- Work to complete
Output must match the data below exactly from its first line through the line that contains "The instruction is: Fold", with no other line.

[Excerpts from a dataset]
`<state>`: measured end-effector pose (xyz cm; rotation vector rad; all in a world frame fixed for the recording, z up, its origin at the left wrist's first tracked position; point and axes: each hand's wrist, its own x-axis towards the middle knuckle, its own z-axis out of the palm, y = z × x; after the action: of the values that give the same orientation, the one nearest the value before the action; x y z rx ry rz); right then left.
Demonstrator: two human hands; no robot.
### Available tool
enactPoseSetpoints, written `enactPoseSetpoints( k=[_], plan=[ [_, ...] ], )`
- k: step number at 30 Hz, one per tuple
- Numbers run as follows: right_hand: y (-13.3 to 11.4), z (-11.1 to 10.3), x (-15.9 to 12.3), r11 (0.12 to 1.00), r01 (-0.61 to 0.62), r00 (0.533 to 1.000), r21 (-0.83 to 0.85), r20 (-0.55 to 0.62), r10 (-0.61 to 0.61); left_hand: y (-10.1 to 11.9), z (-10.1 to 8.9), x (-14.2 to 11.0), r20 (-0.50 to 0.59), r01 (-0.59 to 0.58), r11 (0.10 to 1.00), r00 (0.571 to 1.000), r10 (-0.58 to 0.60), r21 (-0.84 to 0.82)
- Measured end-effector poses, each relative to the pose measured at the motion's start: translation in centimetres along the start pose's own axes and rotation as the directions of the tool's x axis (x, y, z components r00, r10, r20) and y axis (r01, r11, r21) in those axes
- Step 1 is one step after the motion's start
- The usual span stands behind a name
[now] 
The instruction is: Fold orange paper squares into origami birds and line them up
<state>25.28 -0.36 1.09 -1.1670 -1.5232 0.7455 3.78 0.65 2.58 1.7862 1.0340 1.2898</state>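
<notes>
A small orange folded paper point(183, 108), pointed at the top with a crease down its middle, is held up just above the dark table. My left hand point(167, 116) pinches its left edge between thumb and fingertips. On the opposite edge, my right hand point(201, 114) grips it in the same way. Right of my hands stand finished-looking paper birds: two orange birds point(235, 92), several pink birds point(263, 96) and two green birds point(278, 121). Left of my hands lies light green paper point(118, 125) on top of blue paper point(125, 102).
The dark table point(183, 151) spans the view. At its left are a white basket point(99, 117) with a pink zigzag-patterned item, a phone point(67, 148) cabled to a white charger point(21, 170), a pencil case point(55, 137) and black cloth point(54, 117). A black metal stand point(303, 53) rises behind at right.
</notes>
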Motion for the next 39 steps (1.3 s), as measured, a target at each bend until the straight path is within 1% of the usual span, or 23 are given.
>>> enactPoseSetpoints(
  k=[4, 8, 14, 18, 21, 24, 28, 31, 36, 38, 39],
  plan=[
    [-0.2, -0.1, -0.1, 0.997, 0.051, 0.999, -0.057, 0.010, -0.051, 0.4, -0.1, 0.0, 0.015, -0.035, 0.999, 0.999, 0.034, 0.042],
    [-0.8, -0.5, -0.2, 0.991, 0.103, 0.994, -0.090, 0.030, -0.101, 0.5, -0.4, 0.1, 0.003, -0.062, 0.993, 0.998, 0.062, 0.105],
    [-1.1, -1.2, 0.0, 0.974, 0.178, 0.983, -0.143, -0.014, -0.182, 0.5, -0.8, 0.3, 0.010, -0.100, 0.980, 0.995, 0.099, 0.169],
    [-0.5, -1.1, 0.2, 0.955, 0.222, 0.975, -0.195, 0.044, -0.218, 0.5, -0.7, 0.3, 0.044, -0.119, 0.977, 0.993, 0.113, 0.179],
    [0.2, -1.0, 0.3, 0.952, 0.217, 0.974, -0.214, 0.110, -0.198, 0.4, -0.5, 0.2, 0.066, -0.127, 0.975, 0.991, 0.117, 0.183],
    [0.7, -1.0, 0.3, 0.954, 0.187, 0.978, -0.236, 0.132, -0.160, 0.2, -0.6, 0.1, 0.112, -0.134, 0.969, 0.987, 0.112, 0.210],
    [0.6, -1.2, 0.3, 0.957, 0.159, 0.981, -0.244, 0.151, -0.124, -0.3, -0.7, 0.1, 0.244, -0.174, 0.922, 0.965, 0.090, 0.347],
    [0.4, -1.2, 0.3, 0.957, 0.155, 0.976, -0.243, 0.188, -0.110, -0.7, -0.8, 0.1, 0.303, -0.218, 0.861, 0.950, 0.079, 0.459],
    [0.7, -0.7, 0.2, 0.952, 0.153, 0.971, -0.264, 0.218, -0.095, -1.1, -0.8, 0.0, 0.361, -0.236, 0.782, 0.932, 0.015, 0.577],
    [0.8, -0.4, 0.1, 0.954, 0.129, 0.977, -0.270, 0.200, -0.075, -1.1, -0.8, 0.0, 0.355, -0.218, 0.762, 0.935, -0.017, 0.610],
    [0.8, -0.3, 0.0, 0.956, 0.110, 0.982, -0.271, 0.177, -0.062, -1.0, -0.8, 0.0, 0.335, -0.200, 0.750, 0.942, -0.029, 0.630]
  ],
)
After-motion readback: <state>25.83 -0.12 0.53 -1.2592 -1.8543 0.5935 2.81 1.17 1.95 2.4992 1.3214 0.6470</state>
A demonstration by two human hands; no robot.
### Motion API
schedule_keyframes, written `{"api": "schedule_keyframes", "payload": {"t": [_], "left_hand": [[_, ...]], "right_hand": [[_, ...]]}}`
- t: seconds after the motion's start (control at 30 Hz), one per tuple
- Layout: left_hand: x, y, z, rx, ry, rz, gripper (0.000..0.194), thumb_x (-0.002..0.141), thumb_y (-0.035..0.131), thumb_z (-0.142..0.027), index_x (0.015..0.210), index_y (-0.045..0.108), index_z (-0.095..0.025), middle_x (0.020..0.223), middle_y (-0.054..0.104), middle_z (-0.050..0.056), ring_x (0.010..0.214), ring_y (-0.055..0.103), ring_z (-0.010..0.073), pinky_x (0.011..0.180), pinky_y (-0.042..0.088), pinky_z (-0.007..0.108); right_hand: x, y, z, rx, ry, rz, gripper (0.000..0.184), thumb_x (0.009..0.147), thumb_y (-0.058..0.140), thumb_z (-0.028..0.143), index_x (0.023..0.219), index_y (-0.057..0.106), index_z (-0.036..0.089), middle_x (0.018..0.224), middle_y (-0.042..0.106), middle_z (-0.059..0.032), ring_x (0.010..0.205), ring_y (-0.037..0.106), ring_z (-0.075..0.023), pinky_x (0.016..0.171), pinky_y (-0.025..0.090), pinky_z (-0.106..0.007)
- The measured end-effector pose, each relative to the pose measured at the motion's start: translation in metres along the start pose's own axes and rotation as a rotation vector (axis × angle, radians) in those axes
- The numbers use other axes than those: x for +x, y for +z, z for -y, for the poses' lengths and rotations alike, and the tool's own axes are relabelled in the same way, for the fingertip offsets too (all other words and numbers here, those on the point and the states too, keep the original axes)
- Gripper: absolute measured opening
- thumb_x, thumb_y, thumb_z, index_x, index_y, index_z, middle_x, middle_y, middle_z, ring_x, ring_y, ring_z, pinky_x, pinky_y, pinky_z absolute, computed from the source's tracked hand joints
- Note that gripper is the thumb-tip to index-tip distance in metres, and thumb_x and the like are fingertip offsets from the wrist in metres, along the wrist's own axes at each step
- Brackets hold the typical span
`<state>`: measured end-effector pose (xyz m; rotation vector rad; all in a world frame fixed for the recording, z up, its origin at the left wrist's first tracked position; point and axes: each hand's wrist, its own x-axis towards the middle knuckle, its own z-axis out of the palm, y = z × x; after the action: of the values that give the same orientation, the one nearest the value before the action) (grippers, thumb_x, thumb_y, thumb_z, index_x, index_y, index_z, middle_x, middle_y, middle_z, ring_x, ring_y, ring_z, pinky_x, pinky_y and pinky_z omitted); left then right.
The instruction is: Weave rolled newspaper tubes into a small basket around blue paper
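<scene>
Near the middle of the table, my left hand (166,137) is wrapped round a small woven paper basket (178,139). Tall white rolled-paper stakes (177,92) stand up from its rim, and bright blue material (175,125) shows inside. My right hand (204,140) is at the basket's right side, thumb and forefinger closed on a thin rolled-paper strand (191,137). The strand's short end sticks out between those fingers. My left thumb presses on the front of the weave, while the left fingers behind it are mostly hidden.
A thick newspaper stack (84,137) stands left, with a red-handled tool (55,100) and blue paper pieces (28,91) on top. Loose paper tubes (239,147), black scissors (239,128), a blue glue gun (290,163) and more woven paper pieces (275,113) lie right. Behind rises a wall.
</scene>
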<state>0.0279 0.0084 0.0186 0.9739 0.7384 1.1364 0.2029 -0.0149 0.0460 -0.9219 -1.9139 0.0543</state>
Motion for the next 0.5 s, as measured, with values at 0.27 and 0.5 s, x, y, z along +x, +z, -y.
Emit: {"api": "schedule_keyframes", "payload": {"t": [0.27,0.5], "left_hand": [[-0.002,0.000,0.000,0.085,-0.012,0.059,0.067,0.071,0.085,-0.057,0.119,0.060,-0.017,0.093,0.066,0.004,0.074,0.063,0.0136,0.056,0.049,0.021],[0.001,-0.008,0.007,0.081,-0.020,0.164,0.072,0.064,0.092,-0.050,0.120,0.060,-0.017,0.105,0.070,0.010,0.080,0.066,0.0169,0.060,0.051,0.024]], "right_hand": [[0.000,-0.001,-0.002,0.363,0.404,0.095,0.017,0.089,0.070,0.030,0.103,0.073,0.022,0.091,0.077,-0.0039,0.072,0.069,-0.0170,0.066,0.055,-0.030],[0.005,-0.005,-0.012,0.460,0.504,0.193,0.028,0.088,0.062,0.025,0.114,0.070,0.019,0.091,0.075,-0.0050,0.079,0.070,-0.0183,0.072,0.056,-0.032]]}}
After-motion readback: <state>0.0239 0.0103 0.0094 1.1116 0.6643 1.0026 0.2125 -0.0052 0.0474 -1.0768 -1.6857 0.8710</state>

- Result of the task
`<state>`: measured end-effector pose (xyz cm; rotation vector rad; all in a world frame fixed for the recording, z up, its origin at the left wrist's first tracked position; point and axes: each hand's wrist, its own x-axis towards the middle knuckle, its own z-axis out of the palm, y = z × x; after the action: of the values that give the same orientation, the one nearest the value before the action; x y z rx ry rz); right then left.
Demonstrator: two human hands; no robot.
### Available tool
enactPoseSetpoints, written `enactPoseSetpoints( k=[_], plan=[ [_, ...] ], )`
- k: step number at 30 Hz, one per tuple
- Numbers run as follows: right_hand: y (-13.3 to 11.4), z (-11.1 to 10.3), x (-15.9 to 12.3), r11 (0.12 to 1.00), r01 (-0.61 to 0.62), r00 (0.533 to 1.000), r21 (-0.83 to 0.85), r20 (-0.55 to 0.62), r10 (-0.61 to 0.61); left_hand: y (-10.1 to 11.9), z (-10.1 to 8.9), x (-14.2 to 11.0), r20 (-0.50 to 0.59), r01 (-0.59 to 0.58), r11 (0.10 to 1.00), r00 (0.571 to 1.000), r10 (-0.58 to 0.60), r21 (-0.84 to 0.82)
- Measured end-effector poses, each relative to the pose measured at the motion's start: translation in centimetres along the start pose's own axes and rotation as the directions of the tool's x axis (x, y, z components r00, r10, r20) and y axis (r01, r11, r21) in those axes
- Step 1 is one step after the motion's start
- The usual span stands behind a name
[now] 
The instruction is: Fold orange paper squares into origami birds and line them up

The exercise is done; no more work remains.